- _Exercise details_:
Pictures do not belong in the copy; restate the records below word for word.

Records drawn from a dataset:
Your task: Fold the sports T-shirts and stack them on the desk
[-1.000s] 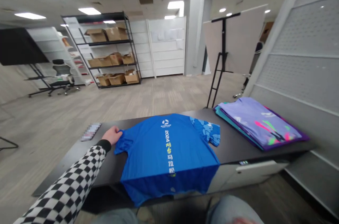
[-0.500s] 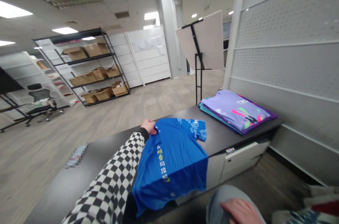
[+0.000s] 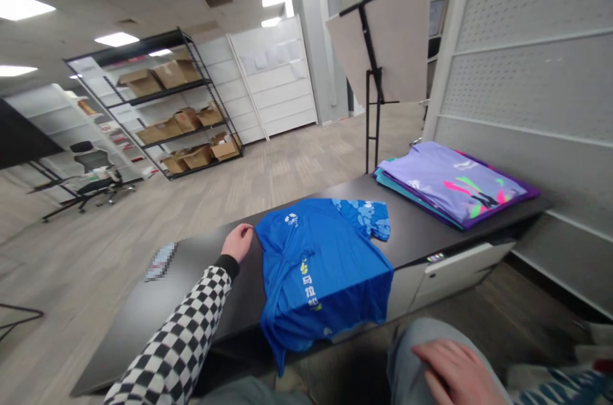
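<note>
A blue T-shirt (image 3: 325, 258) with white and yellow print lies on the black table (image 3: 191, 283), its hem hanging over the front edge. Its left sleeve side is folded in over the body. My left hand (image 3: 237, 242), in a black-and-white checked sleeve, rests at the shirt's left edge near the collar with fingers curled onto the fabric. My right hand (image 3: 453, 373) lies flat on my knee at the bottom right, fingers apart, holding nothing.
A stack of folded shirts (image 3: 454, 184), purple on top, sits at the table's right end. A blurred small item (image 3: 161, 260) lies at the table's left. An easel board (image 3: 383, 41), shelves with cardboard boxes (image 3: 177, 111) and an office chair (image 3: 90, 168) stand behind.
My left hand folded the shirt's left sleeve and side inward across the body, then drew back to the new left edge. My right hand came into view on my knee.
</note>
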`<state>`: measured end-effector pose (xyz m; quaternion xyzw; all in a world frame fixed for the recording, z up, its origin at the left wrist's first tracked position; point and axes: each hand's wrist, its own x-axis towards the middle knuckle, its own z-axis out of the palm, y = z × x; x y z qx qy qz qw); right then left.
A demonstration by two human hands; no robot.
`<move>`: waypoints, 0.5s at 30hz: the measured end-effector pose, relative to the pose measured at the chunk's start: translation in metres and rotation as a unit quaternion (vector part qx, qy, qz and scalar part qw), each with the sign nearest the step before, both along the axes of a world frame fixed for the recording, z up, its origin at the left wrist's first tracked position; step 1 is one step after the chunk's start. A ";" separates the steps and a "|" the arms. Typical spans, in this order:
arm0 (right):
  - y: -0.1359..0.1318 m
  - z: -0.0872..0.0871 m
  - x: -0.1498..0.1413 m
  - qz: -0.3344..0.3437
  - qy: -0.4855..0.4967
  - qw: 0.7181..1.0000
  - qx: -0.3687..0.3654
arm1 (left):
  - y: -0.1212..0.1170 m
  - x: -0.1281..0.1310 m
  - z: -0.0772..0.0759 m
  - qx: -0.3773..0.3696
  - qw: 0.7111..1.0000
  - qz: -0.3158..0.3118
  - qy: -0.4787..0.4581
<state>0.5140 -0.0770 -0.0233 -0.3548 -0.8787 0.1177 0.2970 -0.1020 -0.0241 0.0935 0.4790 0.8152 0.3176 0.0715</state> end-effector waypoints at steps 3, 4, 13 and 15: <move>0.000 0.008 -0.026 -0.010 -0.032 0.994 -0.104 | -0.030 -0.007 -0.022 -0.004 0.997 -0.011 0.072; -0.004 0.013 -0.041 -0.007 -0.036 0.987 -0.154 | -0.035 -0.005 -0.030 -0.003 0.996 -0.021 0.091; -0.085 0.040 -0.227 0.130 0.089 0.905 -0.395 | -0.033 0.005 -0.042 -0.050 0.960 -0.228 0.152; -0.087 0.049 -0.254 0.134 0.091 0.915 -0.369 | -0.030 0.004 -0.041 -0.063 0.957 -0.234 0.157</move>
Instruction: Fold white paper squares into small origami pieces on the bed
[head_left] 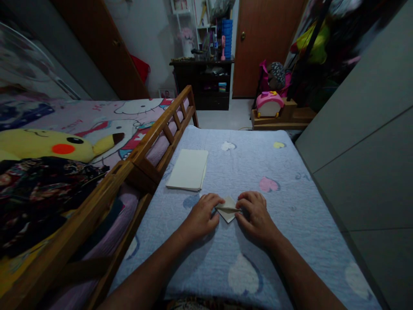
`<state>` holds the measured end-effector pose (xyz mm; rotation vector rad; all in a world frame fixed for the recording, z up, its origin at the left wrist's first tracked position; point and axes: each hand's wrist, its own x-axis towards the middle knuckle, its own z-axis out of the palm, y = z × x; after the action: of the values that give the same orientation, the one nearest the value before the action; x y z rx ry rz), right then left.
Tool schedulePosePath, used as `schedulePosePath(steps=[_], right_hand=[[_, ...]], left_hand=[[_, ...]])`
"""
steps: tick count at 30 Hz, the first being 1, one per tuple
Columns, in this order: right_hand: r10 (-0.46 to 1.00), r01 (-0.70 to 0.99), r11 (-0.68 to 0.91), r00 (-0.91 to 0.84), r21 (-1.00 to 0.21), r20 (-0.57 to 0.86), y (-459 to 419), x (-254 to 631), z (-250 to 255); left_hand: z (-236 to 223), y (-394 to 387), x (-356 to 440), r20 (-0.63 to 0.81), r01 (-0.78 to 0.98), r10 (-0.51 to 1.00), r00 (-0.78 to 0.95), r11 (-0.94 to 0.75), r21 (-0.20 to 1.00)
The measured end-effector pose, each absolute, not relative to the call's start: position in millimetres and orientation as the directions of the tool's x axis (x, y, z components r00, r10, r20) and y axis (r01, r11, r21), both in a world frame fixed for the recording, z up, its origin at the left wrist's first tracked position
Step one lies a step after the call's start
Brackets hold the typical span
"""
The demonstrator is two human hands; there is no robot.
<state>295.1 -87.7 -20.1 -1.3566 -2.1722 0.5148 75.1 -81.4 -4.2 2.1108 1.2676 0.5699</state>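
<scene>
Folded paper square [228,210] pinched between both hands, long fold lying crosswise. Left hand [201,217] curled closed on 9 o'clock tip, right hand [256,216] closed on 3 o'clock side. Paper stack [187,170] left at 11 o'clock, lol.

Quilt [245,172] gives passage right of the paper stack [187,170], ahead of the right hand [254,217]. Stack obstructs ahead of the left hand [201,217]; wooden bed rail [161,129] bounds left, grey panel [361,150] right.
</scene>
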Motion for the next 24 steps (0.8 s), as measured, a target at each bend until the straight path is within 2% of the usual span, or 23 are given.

- _Exercise answer_:
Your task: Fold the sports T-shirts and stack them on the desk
[-1.000s] 
[-0.500s] 
[+0.000s] 
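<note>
A blue T-shirt (image 3: 325, 258) with white and yellow print lies on the black table (image 3: 191, 283), its hem hanging over the front edge. Its left sleeve side is folded in over the body. My left hand (image 3: 237, 242), in a black-and-white checked sleeve, rests at the shirt's left edge near the collar with fingers curled onto the fabric. My right hand (image 3: 453, 373) lies flat on my knee at the bottom right, fingers apart, holding nothing.
A stack of folded shirts (image 3: 454, 184), purple on top, sits at the table's right end. A blurred small item (image 3: 161, 260) lies at the table's left. An easel board (image 3: 383, 41), shelves with cardboard boxes (image 3: 177, 111) and an office chair (image 3: 90, 168) stand behind.
My left hand folded the shirt's left sleeve and side inward across the body, then drew back to the new left edge. My right hand came into view on my knee.
</note>
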`<state>`: measured end-effector pose (xyz m; quaternion xyzw; all in a world frame fixed for the recording, z up, its origin at the left wrist's first tracked position; point and axes: each hand's wrist, its own x-axis towards the middle knuckle, its own z-axis out of the palm, y = z × x; x y z qx qy qz qw); right then left.
A demonstration by two human hands; no robot.
`<move>`: waypoints, 0.5s at 30hz: the measured end-effector pose, relative to the pose measured at the chunk's start: translation in metres and rotation as a unit quaternion (vector part qx, qy, qz and scalar part qw), each with the sign nearest the step before, both along the axes of a world frame fixed for the recording, z up, its origin at the left wrist's first tracked position; step 1 is one step after the chunk's start. A ";" separates the steps and a "|" the arms. Typical spans, in this order:
arm0 (right):
  - y: -0.1359..0.1318 m
  - z: -0.0872..0.0871 m
  - x: -0.1498..0.1413 m
  - qz: -0.3344..0.3437
  - qy: -0.4855..0.4967
  - qw: 0.7181..1.0000
  - qx: -0.3687..0.3654
arm1 (left):
  - y: -0.1212..0.1170 m
  - x: -0.1281..0.1310 m
  - z: -0.0772..0.0759 m
  - qx: -0.3773..0.3696
  - qw: 0.7111..1.0000
  - qz: -0.3158..0.3118
  - qy: -0.4787..0.4581
<state>0.5140 -0.0770 -0.0233 -0.3548 -0.8787 0.1177 0.2970 -0.1020 -0.0241 0.0935 0.4790 0.8152 0.3176 0.0715</state> end-effector waypoints at steps 3, 4, 13 and 15: <move>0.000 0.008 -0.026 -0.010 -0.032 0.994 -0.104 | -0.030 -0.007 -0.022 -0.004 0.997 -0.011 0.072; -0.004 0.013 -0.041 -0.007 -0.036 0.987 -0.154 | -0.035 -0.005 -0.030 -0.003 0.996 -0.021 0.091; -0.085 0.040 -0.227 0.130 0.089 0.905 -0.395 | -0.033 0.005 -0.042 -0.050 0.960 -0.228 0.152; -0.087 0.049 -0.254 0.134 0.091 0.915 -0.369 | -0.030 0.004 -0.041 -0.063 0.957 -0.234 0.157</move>
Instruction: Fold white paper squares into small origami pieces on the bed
[head_left] 
`<state>` holds the measured end-effector pose (xyz mm; rotation vector rad; all in a world frame fixed for the recording, z up, its origin at the left wrist's first tracked position; point and axes: each hand's wrist, its own x-axis towards the middle knuckle, its own z-axis out of the palm, y = z × x; after the action: of the values that give the same orientation, the one nearest the value before the action; x y z rx ry rz), right then left.
Tool schedulePosePath, used as `schedulePosePath(steps=[_], right_hand=[[_, ...]], left_hand=[[_, ...]])`
"""
steps: tick count at 30 Hz, the first being 1, one per tuple
Columns, in this order: right_hand: r10 (-0.46 to 1.00), r01 (-0.70 to 0.99), r11 (-0.68 to 0.91), r00 (-0.91 to 0.84), r21 (-1.00 to 0.21), r20 (-0.57 to 0.86), y (-459 to 419), x (-254 to 631), z (-250 to 255); left_hand: z (-236 to 223), y (-394 to 387), x (-356 to 440), r20 (-0.63 to 0.81), r01 (-0.78 to 0.98), r10 (-0.51 to 1.00), r00 (-0.78 to 0.95), r11 (-0.94 to 0.75), r21 (-0.20 to 1.00)
The measured end-effector pose, each absolute, not relative to the call's start: position in millimetres and orientation as the directions of the tool's x axis (x, y, z components r00, r10, r20) and y axis (r01, r11, r21), both in a world frame fixed for the recording, z up, its origin at the left wrist's first tracked position
Step one lies a step after the call's start
Brackets hold the typical span
"""
The demonstrator is two human hands; there is no robot.
<state>295.1 -87.7 -20.1 -1.3566 -2.1722 0.5148 75.1 -81.4 -4.2 2.1108 1.2676 0.5699</state>
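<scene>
Folded paper square [228,210] pinched between both hands, long fold lying crosswise. Left hand [201,217] curled closed on 9 o'clock tip, right hand [256,216] closed on 3 o'clock side. Paper stack [187,170] left at 11 o'clock, lol.

Quilt [245,172] gives passage right of the paper stack [187,170], ahead of the right hand [254,217]. Stack obstructs ahead of the left hand [201,217]; wooden bed rail [161,129] bounds left, grey panel [361,150] right.
</scene>
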Motion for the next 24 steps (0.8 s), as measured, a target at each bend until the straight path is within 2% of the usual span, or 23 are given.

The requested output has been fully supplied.